Luego, en el giro de trama más sorprendente, Putin tuvo suerte con la elección en EE.UU. de Donald Trump, quien busca poner fin a la guerra y reducir la participación estadounidense. La guerra ha estado en una trayectoria negativa durante algún tiempo, al menos desde la malograda contraofensiva de Ucrania en 2023. Pero la elección de Trump hace el problema mucho peor. El Kremlin espera que dado que él busca un trato rápido, también puede ser un trato sucio que simplemente detendrá las hostilidades pero dejará a Ucrania sin garantías de seguridad creíbles y la dejará en un camino de implosión, incluso a través de elecciones presidenciales polarizadas.
Sea cual sea el resultado impredecible del ataque diplomático de Trump, una cosa está clara: incluso si las armas en Ucrania se acallan, y aunque Trump levante las sanciones de EE.UU. contra Rusia, el régimen actual en el Kremlin seguirá viendo al occidente como un enemigo mortal.
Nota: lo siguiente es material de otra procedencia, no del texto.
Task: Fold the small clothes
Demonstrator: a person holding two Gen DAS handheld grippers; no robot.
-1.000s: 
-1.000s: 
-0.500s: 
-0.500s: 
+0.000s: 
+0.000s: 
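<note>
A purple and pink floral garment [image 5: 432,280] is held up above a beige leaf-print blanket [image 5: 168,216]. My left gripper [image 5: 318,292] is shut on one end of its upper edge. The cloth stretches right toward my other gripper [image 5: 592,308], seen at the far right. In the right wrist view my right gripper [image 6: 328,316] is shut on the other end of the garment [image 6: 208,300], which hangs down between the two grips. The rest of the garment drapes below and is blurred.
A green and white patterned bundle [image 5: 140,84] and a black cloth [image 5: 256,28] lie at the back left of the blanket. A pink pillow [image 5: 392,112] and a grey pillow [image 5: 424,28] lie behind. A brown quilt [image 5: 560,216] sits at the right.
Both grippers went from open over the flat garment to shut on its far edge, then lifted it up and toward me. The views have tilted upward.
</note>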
El triunfalismo, el deseo de venganza y la necesidad de dejar una huella en la historia rusa de Putin, junto con la falta evidente de controles y equilibrios en el Kremlin, llevarán a Moscú a empezar a prepararse para la próxima guerra mientras intensifica su campaña de intimidación contra Europa.
Hace tres años, las capitales occidentales creían que Kiev caería en cuestión de días. Una combinación de coraje e ingenio ucranianos, desidia rusa y apoyo occidental evitó ese escenario. Ucrania sigue en pie, Europa ha reducido dolorosamente su dependencia de las materias primas rusas e se han realizado inversiones en disuasión. Pero según otros indicadores, la situación para los europeos es peor que a principios de 2022. El progreso en la mejora de la base industrial de defensa sigue siendo irregular. La difícil recuperación post-Covid fue desviada en muchos países por el impacto de la guerra, haciendo que el aumento del gasto en defensa sea difícil de vender a los votantes. Lo más importante, en lugar de su tradicional papel como base de la seguridad europea, los EE.UU. bajo Trump es en sí mismo una fuente de riesgo. Para colmo de males, la unidad dentro de la UE y en los países más grandes está más fracturada. Incluso si se elaboran mapas competentes como el informe Draghi para abordar estos problemas, ¿habrá la voluntad política de seguirlos?
Un problema que el occidente puede y debe abordar es su pensamiento ilusorio acerca de atajos para derrotar a Putin y manejar el desafío de Rusia. Las expectativas poco realistas de una victoria total, arraigadas en una falta evidente de perspectiva clara, han sido parte del problema todo el tiempo. Es hora de tener una conversación tranquila y sensata sobre cómo mitigar las amenazas que emanarán de Rusia en la próxima década, y cómo prepararse para lo que pueda venir a continuación.